▸ Stored data:
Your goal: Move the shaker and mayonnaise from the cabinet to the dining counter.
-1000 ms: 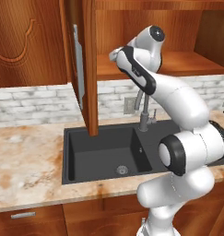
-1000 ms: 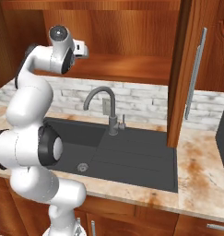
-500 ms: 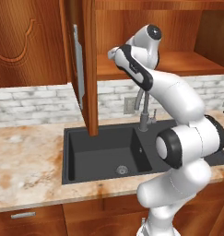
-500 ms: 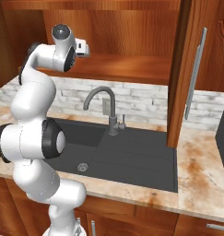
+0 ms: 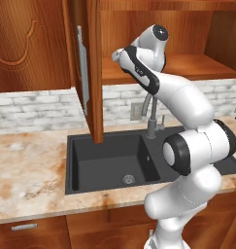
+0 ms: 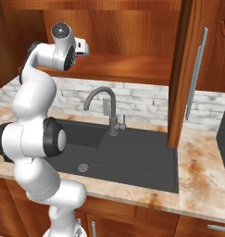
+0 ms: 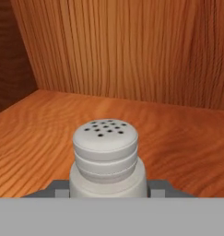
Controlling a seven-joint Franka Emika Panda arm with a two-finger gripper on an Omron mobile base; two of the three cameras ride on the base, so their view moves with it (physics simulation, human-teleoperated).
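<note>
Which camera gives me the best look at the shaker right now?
The hand view: the shaker stands upright, close up, its perforated cap plain, on the cabinet shelf. In both base views the arm's wrist hides it.

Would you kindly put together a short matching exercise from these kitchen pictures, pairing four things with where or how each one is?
Things:
1. shaker
2. cabinet door
3. faucet
4. sink

Descriptions:
A. black basin set into the marble-look counter
B. swung open, silver bar handle on it
C. upright on the wooden cabinet shelf, between the gripper's fingertips
D. grey, curved, behind the basin

Pairs: 1-C, 2-B, 3-D, 4-A
</note>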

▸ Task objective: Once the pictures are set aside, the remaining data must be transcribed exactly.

▸ Reply to the task:
Your goal: Move the shaker and mayonnaise from the cabinet to the dining counter.
-1000 ms: 
-1000 ms: 
-500 ms: 
-500 ms: 
+0 ms: 
+0 ms: 
+0 ms: 
Controlling a seven-joint Franka Emika Panda arm with a two-finger gripper on an Omron mobile base; two of the three cameras ride on the base, so their view moves with it (physics simulation, human-teleoperated).
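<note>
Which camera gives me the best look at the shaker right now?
The hand view: the shaker stands upright, close up, its perforated cap plain, on the cabinet shelf. In both base views the arm's wrist hides it.

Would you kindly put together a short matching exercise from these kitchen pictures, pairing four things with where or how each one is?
Things:
1. shaker
2. cabinet door
3. faucet
4. sink

Descriptions:
A. black basin set into the marble-look counter
B. swung open, silver bar handle on it
C. upright on the wooden cabinet shelf, between the gripper's fingertips
D. grey, curved, behind the basin

Pairs: 1-C, 2-B, 3-D, 4-A
</note>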

Work on this exercise is done.